In den letzten Testspielen hat sich bei der TSG eine Mannschaft herauskristallisiert, die auch das erste Pflichtspiel des Jahres 2015 bestreiten könnte. Über zwei Positionen macht sich Trainer Robert Wasilewski aber noch Gedanken. Zunächst einmal geht es um den Linksverteidiger. In Frage kommen aktuell Tim Oberc oder Felix Gremme. Im letzten Testspiel gegen Rot-Weiss Essen stand Gremme in der Startelf. In der Offensive gibt es drei Alternativen für zwei Positionen. Darum kämpfen Hasan Ülker, Ferhat Ülker und auch Burak Akyürek, der sich in der Winterpause der TSG angeschlossen hat und in den Testspielen einen guten Eindruck hinterließ.

„Mit meiner Entscheidung lasse ich mir noch Zeit“, sagt Robert Wasilewski, der in den kommenden Wochen vermutlich noch etwas mehr ins Grübeln kommen wird. Denn dann werden auch Christian Kalina, Timo Janicki, Robin Kost, Max Claus, Phillipp Schulz und Andrius Balaika zurückkehren. „Alle haben sicher den Anspruch zu spielen“, sagt Sprockhövels Trainer. „Ich werde dann die Qual der Wahl haben, aber für einen Trainer ist das natürlich immer eine angenehme Situation.“

Nicht nur die TSG Sprockhövel, auch Eintracht Rheine ließ zuletzt durch gute Ergebnisse in den Testspielen aufhorchen. So gab es jüngst einen 7:1-Sieg gegen den SC Spelle-Venhaus. Diesen Verein muss man zwar nicht unbedingt kennen, allerdings handelt es sich beim SC Spelle-Venhaus ebenfalls um einer Fußball-Oberligisten, der im Verband Niedersachsen angesiedelt ist.

In der Hinrunde taten sich die Sprockhöveler gegen Rheine schwer. Die TSG-Führung aus der 60 Minute glich Rheine kurz darauf aus. Am Ende hießt es 1:1, worüber sich Robert Wasilewski sehr ärgerte. Nicht etwa deshalb, weil seine Mannschaft kurz zuvor Rheine im Pokal noch mit 3:0 geschlagen hatte, sondern aus dem Grund, weil seine Mannschaft aus ihrer Überlegenheit zu wenig gemacht hatte.

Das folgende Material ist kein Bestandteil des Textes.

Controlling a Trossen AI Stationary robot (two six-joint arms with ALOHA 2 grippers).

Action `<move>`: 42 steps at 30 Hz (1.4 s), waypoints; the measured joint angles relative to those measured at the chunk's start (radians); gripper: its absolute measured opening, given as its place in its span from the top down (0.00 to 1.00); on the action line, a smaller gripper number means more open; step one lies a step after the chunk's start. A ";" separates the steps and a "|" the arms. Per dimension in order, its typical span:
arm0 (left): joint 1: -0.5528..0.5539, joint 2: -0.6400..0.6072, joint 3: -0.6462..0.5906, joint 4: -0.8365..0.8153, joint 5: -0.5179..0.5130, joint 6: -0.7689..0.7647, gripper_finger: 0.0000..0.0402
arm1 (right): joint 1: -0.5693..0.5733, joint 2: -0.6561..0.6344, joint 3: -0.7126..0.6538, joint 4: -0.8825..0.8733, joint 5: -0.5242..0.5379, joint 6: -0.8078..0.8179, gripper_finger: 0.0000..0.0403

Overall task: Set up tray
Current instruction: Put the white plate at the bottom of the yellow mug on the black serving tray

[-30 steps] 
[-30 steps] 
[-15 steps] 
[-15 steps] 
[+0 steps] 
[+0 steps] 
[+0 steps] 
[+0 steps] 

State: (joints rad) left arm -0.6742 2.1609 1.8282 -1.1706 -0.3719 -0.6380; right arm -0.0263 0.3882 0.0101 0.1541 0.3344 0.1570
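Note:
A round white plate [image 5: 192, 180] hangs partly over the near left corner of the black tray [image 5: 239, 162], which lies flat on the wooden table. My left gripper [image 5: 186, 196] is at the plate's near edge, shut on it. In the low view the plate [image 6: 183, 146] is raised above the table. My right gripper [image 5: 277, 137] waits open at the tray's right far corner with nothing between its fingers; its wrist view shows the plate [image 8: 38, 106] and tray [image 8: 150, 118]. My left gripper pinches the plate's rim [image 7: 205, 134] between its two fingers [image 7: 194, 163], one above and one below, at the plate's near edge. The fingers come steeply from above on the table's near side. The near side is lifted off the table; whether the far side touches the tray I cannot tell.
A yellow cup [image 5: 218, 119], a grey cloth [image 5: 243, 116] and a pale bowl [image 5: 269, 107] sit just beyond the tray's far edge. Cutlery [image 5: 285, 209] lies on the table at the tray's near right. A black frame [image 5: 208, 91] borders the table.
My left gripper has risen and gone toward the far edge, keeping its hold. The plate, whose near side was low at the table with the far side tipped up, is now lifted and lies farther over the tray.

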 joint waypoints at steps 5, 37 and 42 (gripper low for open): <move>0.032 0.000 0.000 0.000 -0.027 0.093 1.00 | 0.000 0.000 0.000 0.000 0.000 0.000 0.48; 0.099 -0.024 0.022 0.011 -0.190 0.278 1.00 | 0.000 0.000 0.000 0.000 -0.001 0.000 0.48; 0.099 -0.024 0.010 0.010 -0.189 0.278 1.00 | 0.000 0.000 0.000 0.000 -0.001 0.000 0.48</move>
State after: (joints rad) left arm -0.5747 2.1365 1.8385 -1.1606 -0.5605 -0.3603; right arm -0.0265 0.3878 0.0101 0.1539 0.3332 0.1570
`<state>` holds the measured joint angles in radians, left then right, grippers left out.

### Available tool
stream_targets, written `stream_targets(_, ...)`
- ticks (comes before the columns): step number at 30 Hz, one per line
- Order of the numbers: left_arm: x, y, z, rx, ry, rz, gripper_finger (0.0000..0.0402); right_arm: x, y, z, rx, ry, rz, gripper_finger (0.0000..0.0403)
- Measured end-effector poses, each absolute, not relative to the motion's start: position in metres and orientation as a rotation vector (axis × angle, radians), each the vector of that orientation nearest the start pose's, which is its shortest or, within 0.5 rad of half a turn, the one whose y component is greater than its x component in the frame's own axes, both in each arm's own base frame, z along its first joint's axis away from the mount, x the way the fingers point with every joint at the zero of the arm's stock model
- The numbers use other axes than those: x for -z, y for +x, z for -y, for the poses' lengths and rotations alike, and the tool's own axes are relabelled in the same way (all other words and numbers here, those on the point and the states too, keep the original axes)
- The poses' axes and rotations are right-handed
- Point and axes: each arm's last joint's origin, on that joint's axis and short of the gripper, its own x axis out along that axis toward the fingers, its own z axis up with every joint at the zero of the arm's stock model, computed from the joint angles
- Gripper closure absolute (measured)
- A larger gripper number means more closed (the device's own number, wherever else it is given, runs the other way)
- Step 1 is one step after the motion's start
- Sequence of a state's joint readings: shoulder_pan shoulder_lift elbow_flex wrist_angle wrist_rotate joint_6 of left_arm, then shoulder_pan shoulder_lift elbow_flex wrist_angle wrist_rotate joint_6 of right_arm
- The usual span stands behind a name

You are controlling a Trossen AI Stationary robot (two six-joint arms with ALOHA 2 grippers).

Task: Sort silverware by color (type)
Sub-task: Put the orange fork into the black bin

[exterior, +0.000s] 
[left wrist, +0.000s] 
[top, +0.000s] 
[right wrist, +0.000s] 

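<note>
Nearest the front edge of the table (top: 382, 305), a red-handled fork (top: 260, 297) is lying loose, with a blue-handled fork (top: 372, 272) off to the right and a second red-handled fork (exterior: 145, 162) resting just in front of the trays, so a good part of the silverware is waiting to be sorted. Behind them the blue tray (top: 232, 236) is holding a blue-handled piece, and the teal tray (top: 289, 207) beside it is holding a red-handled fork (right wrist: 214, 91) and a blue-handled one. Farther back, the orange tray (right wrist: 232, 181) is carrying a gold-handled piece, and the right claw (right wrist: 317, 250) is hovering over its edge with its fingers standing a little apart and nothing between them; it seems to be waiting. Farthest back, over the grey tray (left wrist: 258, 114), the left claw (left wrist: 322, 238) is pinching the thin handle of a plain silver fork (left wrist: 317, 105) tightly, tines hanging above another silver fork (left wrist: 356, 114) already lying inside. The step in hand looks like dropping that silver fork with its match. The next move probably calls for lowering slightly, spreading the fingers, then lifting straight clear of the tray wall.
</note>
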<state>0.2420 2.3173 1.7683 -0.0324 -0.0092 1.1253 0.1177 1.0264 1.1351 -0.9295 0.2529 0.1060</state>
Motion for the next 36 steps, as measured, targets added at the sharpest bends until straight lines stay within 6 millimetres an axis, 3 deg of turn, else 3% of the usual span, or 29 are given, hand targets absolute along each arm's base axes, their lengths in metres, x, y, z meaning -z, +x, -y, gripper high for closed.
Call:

Dem 1:1 gegen Rheine zum Saisonauftakt folgten dann weitere Unentschieden gegen Herne (2:2) und Gütersloh. In Herne hatte Adrian Wasilewski kurz vor Schluss einen Elfmeter verschossen, und gegen Gütersloh hatte die TSG mit 1:0 geführt. So waren die Sprockhöveler nach drei Spielen zwar noch ungeschlagen, allerdings hatten sie wohl auch einige Punkte liegen gelassen. „Die fehlen uns natürlich auch heute noch“, sagt Robert Wasilewski.